Willow by Julia Hoban

Willow goes to live with her older brother and his family after a tragic car accident in which her parents were killed. Feeling that everyone must view her as a killer, since she was the one driving the car the night her parents died, she has distanced herself from her former life and friends.  To complicate matters, Willow and her brother barely speak and she feels that his having to raise her is a strain on his new family’s resources.  Willow’s sole pleasure is experienced when she indulges in cutting herself until by chance she meets someone who makes her examine her life and think about changing her ways.

Willow is a touching story about a young woman coming to terms with tragic and drastically painful changes in her life after the loss of her parents.  Hoban deftly portrays Willow’s fragile existence and how her negative perceptions of interactions with others, both real and imagined, send her running for  the cutting  instruments which she always keeps close at hand.  Hoban also gives a very real rendering of a family who is in deep pain, and what that pain looks like.  It was both a struggle and very frustrating for me to watch Willow’s relationship with her brother, and to experience with her the missed opportunities for connection that were a result of their not communicating with each other.

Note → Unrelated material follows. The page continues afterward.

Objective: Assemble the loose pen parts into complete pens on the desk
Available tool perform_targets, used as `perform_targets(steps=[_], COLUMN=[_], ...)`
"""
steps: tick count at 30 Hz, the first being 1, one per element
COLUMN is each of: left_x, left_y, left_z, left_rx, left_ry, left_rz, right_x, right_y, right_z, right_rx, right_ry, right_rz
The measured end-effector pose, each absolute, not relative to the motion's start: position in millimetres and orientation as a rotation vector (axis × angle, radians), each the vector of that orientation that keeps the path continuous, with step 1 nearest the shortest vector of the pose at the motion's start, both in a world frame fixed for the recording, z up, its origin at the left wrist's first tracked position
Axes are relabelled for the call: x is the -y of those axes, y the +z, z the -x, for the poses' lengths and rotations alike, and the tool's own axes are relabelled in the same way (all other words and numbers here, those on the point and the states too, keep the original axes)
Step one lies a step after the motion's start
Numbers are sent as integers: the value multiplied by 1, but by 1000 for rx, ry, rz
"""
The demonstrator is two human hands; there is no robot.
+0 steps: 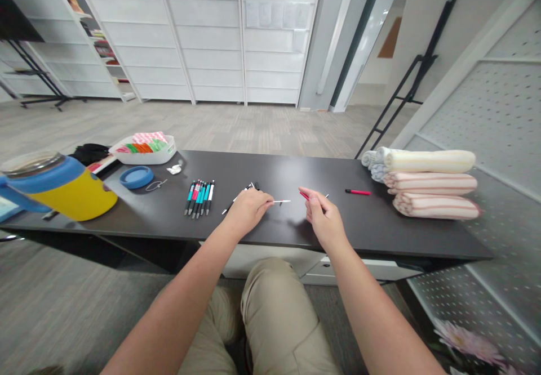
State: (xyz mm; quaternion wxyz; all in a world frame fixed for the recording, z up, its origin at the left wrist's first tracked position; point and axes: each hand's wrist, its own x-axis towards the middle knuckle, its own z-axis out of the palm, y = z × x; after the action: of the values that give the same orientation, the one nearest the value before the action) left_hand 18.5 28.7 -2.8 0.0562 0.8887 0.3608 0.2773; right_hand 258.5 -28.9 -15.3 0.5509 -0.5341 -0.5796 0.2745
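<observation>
My left hand (248, 209) rests on the dark table (270, 234), fingers pinched on a thin white ink refill (282, 201) whose tip points right. A black pen part (252, 186) and a white one (229, 205) lie just beside that hand. My right hand (323, 217) is closed around a red pen barrel (304, 195), its tip aimed toward the refill, a small gap between them. A row of several teal, pink and black pens (200, 197) lies to the left. One red pen (358, 192) lies alone to the right.
Rolled and folded towels (426, 182) are stacked at the table's right end. At the left stand a yellow and blue jug (59, 186), a blue lid (136, 177), a white tray of coloured packets (146, 148) and a black bundle (89, 152). My knee (270, 290) is below the table's edge.
</observation>
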Motion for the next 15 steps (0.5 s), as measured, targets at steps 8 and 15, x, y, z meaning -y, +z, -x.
perform_targets(steps=[8, 15], left_x=[-28, -29], left_y=[-2, -1], left_z=[-17, -18], left_rx=[-1138, -1156], left_ry=[857, 840], left_rz=[-2680, -2690], right_x=[26, 29], right_y=[-12, -8], right_z=[-260, -261], right_rx=[1327, 1419], right_ry=[811, 732], right_rz=[1266, 1371])
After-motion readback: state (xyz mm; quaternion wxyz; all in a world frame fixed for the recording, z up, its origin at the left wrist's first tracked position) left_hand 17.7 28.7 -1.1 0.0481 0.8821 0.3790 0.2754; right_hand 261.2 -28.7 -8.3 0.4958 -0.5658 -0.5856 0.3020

Hoban adeptly shows how growth and change is small and takes time.   Willow is slow to take advantage of the friendship offered by Guy, and by extension his circle of friends.  The back and forth and the awkwardness as Willow tries to climb out of her grief and begin a new life was so well-played as to be uncomfortable to read.

I was a bit skeptical at first over the use of Willow’s relationship with Guy to broach her experiences with cutting, but upon further examination I decided it was a likely course in a situation like this.  Often we don’t turn to professionals to get help, and only sometimes are we able to let in our friends.  Guy was conflicted not only in his feelings about what Willow was doing to herself, but also in the way that he handled his response to her situation.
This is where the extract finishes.